Which means that technology, admit it now, will have helped soak up a significant part of the problem and you may pour yourself a nice beer that is cold carry on reading this article; snug, well fed and with a clearer conscience about the electricity you're using. Which brings us to communication.
You are reading this article, one among many others no doubt, and I will read the other people need to say about things and between us all we get a vast melting pot of some ideas and ever shifting consensus. It might probably or may well not have occurred to you for instance that LED home lighting provides a means to light your house at a fraction of the cost that is existing terms of electricity consumption, but you certainly know about it now and may provides steps for more information and even install some.

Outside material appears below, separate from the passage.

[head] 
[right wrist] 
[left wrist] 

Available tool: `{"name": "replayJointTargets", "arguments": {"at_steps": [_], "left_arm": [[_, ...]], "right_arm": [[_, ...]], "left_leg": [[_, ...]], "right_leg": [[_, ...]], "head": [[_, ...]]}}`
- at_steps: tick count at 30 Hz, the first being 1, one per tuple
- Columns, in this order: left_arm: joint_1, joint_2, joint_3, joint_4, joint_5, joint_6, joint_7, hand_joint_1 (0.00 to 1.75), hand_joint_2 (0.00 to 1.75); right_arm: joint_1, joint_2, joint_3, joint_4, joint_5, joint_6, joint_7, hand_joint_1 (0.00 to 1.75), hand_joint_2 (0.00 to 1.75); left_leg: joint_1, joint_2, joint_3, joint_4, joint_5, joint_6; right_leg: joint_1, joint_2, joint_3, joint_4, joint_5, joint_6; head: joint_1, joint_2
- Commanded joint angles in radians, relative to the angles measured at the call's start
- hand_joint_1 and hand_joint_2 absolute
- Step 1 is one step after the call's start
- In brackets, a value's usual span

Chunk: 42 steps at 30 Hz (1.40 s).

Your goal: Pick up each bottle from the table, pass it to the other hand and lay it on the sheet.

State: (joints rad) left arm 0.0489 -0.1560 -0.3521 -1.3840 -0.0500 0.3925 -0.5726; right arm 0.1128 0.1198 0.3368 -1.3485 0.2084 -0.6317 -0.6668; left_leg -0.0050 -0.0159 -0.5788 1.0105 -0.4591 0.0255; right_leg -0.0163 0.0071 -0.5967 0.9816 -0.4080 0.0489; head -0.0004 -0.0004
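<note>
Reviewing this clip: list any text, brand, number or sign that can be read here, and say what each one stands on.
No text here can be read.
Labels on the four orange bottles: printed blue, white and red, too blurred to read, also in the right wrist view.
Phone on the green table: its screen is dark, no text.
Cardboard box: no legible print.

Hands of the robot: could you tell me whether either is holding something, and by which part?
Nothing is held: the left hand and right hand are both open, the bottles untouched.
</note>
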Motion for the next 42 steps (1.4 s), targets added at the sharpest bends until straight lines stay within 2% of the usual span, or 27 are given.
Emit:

Why wait for the lumbering bureaucracies of governments to form committees, draft turgid reports and pander to interest that is special?. Anyone living in a building to which they can attach solar panel systems and install low energy items can unilaterally take by themselves "off-grid". And they can trade ideas, experiences and advice with millions of others whom might then also feel sufficiently informed and confident to follow along with suit. The thing that is best about this though is that it's intrinsically scalable. There is zero requirement to build brand new infrastructure capable of handling millions of domiciles - we each take responsibility for the own electricity supply and use.
Of program this all very well for anything typically powered by electricity, but for transport it's like wanting to drive home a nail with a screwdriver. Yes, there are a few electric cars being made, yet not sufficient quickly enough and also the current infrastructure is predicated around gasoline stations and the distance an automobile can travel before it requires refuelling. And I don't see a queue forming for the electric aeroplane.
But how come we even have to do all this travelling? You and I also don't have to satisfy face to face for me personally to state my views on technology. Much hogwash is uttered about how business relationships require physical contact, yet my experience that is own flatly this and I suspect I might not be alone. I don't even require to visit an office to do what I do to earn a crust; anyplace with an internet connection is fine, like my home for example.
What about shopping for food as well as other items? It is done by me online. It's more convenient, there is significantly more choice within my fingertips than perhaps the most shopping malls that are largest, it's easier to compare price and service levels, it is typically cheaper ( because the goods are delivered from a warehouse not a fancy store that has to pay staff) and best of all it's the most fuel efficient solution.
One large courier or supermarket van can deliver to scores of customers on a single delivery run. Place another means, that's scores of customers who left their automobiles in the driveway rather than round trip to go pick stuff up by themselves. And the good reason i and millions like me personally can do this? Technology. The same one you're using to check this out.